### Exercise
Only the lines holding the string "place" are needed; copy each of them from the data.

### Information provided
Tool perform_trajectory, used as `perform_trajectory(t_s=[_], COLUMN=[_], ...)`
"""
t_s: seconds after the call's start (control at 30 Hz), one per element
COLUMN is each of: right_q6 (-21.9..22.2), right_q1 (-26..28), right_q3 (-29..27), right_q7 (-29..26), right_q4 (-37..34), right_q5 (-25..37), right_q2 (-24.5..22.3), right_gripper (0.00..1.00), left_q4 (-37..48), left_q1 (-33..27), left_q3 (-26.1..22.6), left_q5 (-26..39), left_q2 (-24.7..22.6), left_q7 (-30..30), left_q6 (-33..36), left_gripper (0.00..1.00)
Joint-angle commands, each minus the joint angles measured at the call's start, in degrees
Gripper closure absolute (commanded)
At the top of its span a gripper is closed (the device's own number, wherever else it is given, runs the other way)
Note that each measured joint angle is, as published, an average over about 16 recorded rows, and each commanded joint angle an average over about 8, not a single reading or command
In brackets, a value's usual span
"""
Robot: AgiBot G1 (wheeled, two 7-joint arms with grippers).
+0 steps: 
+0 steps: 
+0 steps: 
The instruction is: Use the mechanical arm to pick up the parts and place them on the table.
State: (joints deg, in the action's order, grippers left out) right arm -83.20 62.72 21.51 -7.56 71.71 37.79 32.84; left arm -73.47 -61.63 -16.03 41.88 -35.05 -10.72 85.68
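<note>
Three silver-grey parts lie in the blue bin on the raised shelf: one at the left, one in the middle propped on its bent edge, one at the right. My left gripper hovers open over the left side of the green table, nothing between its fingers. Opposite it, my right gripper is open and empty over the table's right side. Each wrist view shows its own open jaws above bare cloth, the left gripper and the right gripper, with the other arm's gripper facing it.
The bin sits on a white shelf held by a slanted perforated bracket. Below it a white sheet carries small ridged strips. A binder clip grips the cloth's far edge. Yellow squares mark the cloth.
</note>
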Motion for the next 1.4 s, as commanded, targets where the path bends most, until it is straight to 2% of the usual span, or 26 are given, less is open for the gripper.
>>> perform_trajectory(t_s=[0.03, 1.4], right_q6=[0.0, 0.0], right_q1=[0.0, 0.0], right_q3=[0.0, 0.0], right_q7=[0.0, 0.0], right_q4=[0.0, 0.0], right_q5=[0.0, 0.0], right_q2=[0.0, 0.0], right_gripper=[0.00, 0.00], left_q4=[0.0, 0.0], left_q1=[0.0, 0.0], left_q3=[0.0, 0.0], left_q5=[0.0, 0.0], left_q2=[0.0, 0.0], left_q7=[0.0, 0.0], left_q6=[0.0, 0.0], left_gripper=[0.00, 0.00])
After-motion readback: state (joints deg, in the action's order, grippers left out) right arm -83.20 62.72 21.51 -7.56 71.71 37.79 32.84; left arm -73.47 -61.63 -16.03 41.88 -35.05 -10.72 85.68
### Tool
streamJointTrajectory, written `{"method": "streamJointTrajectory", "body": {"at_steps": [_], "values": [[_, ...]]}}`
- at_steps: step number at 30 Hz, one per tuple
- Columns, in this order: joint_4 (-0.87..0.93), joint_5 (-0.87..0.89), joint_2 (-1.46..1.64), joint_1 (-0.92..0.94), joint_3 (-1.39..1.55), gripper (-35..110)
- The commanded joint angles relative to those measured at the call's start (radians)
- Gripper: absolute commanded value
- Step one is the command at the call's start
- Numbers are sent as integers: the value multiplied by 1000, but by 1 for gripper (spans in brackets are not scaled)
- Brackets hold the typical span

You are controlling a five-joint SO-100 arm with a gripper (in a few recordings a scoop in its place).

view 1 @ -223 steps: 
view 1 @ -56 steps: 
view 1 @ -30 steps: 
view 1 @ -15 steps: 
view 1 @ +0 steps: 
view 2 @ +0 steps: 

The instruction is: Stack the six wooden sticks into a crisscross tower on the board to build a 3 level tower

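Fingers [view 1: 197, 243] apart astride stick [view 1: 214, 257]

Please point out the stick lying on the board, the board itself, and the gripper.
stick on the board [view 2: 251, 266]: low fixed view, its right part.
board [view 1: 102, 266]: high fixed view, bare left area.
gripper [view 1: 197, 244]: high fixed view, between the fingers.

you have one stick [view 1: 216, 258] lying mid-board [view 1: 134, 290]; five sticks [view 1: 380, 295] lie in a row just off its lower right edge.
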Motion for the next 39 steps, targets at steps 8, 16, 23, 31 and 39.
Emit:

### Exercise response
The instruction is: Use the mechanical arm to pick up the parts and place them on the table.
You are controlling a five-joint SO-100 arm with a gripper (in a few recordings a scoop in its place).

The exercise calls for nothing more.